:: STORED DATA ::

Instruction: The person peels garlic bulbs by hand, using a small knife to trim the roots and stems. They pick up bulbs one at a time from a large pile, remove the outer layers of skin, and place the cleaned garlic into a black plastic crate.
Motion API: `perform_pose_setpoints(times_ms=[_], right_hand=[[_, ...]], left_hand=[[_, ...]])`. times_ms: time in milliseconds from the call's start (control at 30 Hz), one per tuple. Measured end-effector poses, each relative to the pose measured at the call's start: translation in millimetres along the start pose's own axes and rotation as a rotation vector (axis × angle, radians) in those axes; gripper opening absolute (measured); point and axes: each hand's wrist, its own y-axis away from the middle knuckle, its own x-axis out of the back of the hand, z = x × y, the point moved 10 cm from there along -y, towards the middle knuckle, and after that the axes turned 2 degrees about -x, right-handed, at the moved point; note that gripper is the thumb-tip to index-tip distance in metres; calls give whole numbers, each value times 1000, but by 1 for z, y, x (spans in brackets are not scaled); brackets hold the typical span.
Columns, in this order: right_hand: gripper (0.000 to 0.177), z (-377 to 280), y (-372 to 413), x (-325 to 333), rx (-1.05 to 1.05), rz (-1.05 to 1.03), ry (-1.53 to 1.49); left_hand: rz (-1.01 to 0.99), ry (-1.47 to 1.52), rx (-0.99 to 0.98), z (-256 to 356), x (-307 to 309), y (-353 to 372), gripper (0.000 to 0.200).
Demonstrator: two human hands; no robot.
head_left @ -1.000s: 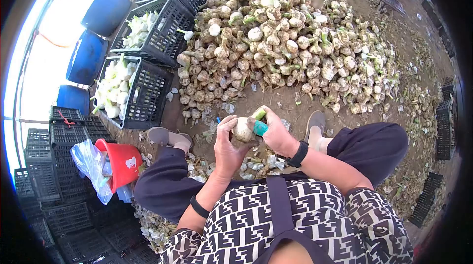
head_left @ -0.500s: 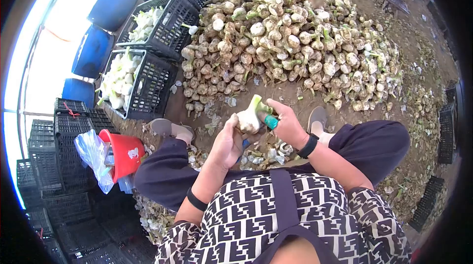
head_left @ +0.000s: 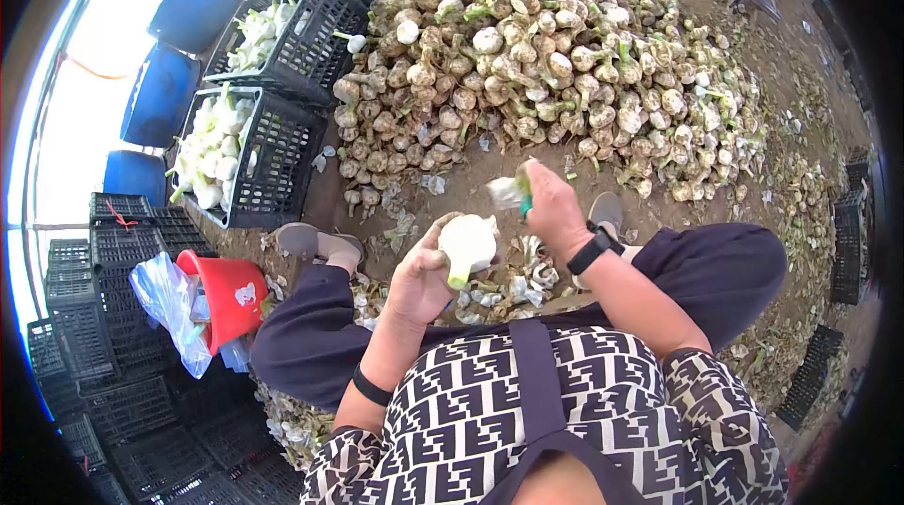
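Observation:
My left hand [head_left: 424,274] is closed around a white garlic bulb [head_left: 468,243], whose short green stem points down toward me. To its right, my right hand [head_left: 553,208] pinches a strip of peeled garlic skin [head_left: 507,191], pale and slightly blurred, apart from the bulb. Green tape is wrapped on a finger of that hand. Beyond both hands rises a large heap of soil-stained garlic bulbs [head_left: 527,62]. Loose skins [head_left: 518,284] lie on the ground beneath my hands, between my legs.
Black crates [head_left: 292,142] holding cleaned white garlic stand at the left. A red bucket [head_left: 235,293] with a clear plastic bag [head_left: 169,302] is near my left knee. Stacked black crates [head_left: 122,345] fill the lower left. Blue barrels [head_left: 160,95] line the wall.
My right hand has pulled away from the bulb with outer skin in its fingers. In my left hand the bulb has turned stem-down and now looks clean and white.

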Motion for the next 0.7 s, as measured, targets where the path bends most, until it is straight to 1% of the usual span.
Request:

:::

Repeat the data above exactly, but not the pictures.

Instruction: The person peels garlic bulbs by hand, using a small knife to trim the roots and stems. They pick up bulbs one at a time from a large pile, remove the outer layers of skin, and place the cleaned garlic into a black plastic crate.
Motion API: `perform_pose_setpoints(times_ms=[_], right_hand=[[_, ...]], left_hand=[[_, ...]])`. times_ms: time in milliseconds from the call's start (control at 30 Hz), one per tuple. Measured end-effector poses, each relative to the pose measured at the call's start: translation in millimetres along the start pose's own axes and rotation as a rotation vector (axis × angle, radians) in those axes; gripper opening absolute (measured); point and axes: each hand's wrist, its own y-axis away from the middle knuckle, its own x-axis out of the back of the hand, z = x × y, the point moved 10 cm from there along -y, towards the middle knuckle, and after that the axes turned 2 degrees about -x, right-handed, at the moved point; note that gripper is the thumb-tip to index-tip distance in metres; calls give whole numbers, each value times 1000, but by 1 for z, y, x (spans in brackets are not scaled); brackets hold the typical span.
Columns, in this order: right_hand: gripper (0.000 to 0.177), z (-377 to 280), y (-372 to 413), x (-325 to 333), rx (-1.05 to 1.05), rz (-1.05 to 1.03), ry (-1.53 to 1.49); left_hand: rz (-1.01 to 0.99), ry (-1.47 to 1.52), rx (-0.99 to 0.98), z (-256 to 356), x (-307 to 309), y (-353 to 372), gripper (0.000 to 0.200).
Demonstrator: two human hands; no robot.
head_left @ -1.000s: 
head_left @ -0.500s: 
head_left @ +0.000s: 
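Observation:
My left hand [head_left: 424,274] is closed around a white garlic bulb [head_left: 468,243], whose short green stem points down toward me. To its right, my right hand [head_left: 553,208] pinches a strip of peeled garlic skin [head_left: 507,191], pale and slightly blurred, apart from the bulb. Green tape is wrapped on a finger of that hand. Beyond both hands rises a large heap of soil-stained garlic bulbs [head_left: 527,62]. Loose skins [head_left: 518,284] lie on the ground beneath my hands, between my legs.
Black crates [head_left: 292,142] holding cleaned white garlic stand at the left. A red bucket [head_left: 235,293] with a clear plastic bag [head_left: 169,302] is near my left knee. Stacked black crates [head_left: 122,345] fill the lower left. Blue barrels [head_left: 160,95] line the wall.
My right hand has pulled away from the bulb with outer skin in its fingers. In my left hand the bulb has turned stem-down and now looks clean and white.
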
Motion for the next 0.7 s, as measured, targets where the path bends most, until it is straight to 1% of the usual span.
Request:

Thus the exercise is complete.